The more you can niche yourself the more opportunity you’ll have to connect with a core, like minded group.
- Help Others
Here’s an idea out of left field. Don’t just help your customers, help your industry, and by doing so, help your competition. What a way to stand out from the crowd, to be noticed, to be seen as a confident leader in your market. Any company that will work to help its competition succeed will draw a devoted following. The thought of working for everyone’s benefit will elevate a brand naturally above the others. Any company that is seen as altruistic in their motives will have a special place in people’s minds and will draw in people who see altruism has a noble value.
By aiming to enhance your reputation and impact your industry as a whole you’re telling people that you have a higher purpose. The truth is that by making big change in your industry, or at least trying, that your name will be out there, showing you fighting the good fight and doing what’s right. Customers, i.e., people, respond to this and you’ll benefit.
- Get the Word Out There
You may be doing everything right. You may have great services, great employees, a great brand, a great creative team and great customers, but if you’re not telling anyone about it, your business will go nowhere. As an entrepreneur, you always need to make sure people know the amazing things your company is doing. It’s not about being obnoxious, but it is about marketing yourself in the right channels to get the word out.
Luckily, there are a number of avenues open to make your voice heard. Whether it’s Facebook, Twitter, Instagram, Pinterest, the list goes on, there’s a platform to meet most people’s level of comfort (if you aren’t comfy with social media, or other types of media, hire someone who is, this is the time we live and operate in). Because of social media there’s never been an easier way for businesses to share their message. It’s straightforward, direct, has no direct costs and can be an amazingly effective way to target your exact potential customers.
- Be Remarkable
I said it before, I will say it again, Seth Godin is a genius! He has insight upon insight when it comes to promoting ideas. However, one of his greatest insights is also one of his simplest.

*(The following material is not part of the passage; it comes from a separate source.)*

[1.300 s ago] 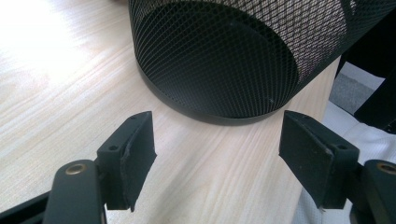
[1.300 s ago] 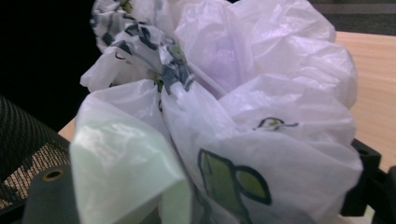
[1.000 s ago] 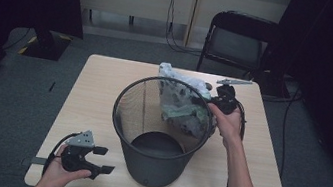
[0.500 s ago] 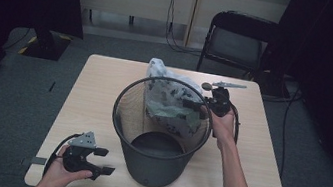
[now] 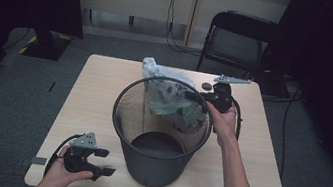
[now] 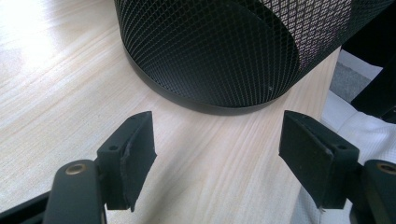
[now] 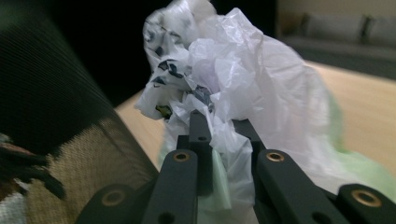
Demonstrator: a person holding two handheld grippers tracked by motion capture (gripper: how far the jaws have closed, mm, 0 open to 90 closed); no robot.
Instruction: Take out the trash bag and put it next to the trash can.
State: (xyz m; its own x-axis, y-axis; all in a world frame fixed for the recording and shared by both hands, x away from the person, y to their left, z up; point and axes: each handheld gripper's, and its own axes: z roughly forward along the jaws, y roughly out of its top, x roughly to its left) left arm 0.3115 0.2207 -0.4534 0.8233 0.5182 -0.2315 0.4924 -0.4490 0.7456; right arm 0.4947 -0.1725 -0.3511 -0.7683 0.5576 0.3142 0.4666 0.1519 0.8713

His advice? Be remarkable!
Let’s say you own an ice cream shop. How can you stand out from the crowd? Here are a few [unrefined and untested] ideas:
- Serve only chocolate ice cream, but with 100 varieties; chocolate fudge, chocolate chip, chocolate brownie, chocolate cherry, etc.
- Stay open in the winter and serve 100 varieties of hot chocolate.

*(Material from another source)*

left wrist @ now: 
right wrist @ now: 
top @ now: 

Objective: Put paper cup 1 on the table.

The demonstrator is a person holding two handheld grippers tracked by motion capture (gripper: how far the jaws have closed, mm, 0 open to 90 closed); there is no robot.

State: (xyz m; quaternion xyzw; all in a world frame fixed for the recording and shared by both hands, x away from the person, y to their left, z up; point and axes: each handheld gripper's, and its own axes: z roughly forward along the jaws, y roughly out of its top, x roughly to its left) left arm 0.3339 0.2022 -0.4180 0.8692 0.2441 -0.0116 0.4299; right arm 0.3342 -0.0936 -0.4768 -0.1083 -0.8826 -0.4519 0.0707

- Have a 20 scoop challenge where you create a massive chocolate sundae. Whoever can finish it within an hour wins a prize.
- Create a representation of your mascot. If it’s the obvious ice cream cone, then put it outside and make it giant with lights for chocolate chips. It will become your beacon.
- Model your shop after the old parlors of the 1950s. With employees dressed up in period outfits, a juke box, etc.
In short, do anything you can to make people stop and go, “Wow!” That’s being remarkable and that’s setting yourself apart from the crowd.
Standing out from the competition is a constant challenge. It requires creativity and the ability to think in ways that others won’t or can’t. It requires flexibility and the drive to create something that no-one has seen or experienced before. To blaze a trail rather than following one. However, regardless of the way you decide to stand out, do it, and do it well. By doing so you’ll be rewarded with the winning combination of a great brand and loyal customers.